Pippa Goldschmidt short story!!

So happy that Pippa has written a short story for animalmechanicalandme.  It is fantastic and I love it.  Coming soon will also be a reflective piece from Pippa on the writing of ‘We would like you to listen to our hearts’.  Do please let us know what you think.

 

We would like you to listen to our hearts

Your device

Because of your condition, your doctor has decided that you must have a smart device implanted in you.

Your procedure

This is a straightforward procedure, during which the device will be inserted into your body and with its wires entering into your heart. You will be sedated throughout, and you may not have any recollection of the procedure afterwards. Your doctor will be able to explain anything you don’t understand about this procedure and how the device should help to alleviate your condition.

Your anxiety

It is only natural that you will feel anxious about living with the device. This is normal. Before you had it inserted, you probably felt anxious about your body and its problems. So you have learnt to live with this anxiety and have probably noticed how it moves around your body, associating itself with one thing or another. In fact the anxiety may have been the most obvious manifestation of your condition which may not have exhibited any other symptoms.

Your data

Your cybernetic device will automatically send medical and technical information from your heart to a database for monitoring. When you are allowed to go home after the procedure you will take with you a special appliance which you will plug into your phone line and which will transmit the data from the onwards. The data is coded and transmitted on a specific frequency used for medical purposes. Nobody else can hack into it, or view it, or control your device. Your doctor will be able to view and evaluate the data on a special secure internet site, and will use it to ensure that your device is working correctly.

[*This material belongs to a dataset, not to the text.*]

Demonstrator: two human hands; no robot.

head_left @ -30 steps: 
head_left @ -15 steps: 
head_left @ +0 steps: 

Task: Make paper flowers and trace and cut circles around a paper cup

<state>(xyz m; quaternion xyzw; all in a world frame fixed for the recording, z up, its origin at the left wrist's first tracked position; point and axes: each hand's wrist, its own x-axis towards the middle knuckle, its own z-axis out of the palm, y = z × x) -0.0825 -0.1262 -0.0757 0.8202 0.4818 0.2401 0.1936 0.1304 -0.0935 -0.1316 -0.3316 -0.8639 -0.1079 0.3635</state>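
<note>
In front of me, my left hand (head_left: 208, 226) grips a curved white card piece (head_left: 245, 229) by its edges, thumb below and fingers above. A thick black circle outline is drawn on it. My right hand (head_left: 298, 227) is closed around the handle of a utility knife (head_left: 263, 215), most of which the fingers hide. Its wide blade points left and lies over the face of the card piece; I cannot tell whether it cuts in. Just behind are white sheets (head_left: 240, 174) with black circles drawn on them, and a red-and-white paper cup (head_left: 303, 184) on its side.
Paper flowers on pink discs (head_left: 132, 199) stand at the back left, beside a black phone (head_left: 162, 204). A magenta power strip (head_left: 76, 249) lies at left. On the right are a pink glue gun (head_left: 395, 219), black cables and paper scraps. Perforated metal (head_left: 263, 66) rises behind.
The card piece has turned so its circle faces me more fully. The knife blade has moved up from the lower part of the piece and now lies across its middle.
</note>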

Your data will travel through the air, criss-crossing with that from other patients, like silent speech. You will never hear it, and you can never utter it. From now on, nothing else in your life will be as constant as the device transmitting information about your heart 24 hours each day. You may be curious about the only person who sees your data, who administers the database. You won’t guess that they work from home, sitting in front of their computer in their pyjamas and trying to work out how to earn more money.

 

You will feel a connection to this man (you will have guessed correctly that it is a man) who sees more information about your heart than anyone else in the world.

But you will be mistaken in thinking that your imagined connection is real. The database administrator does not know your name, to him you are an entry in the database; a single row stretching chronologically from left to right. Your identity is encoded and transformed into a unique combination of letters, numbers and symbols. You may be IB2377&@ or you may be AX384*. Nobody knows.

But you may wonder what the database administrator thinks.

After 5-7 years the battery in your device will need replacing. Similar to the cells in your bodies renewing themselves, after that time the only constant aspect of you will be the wires leading from the device into your heart, like the deep taproots of a tree, unseen but vital to life. And if the material aspect of your heart itself renews itself year on year, then the only unchanging feature of it will be its fault, this tendency to tremble and quiver.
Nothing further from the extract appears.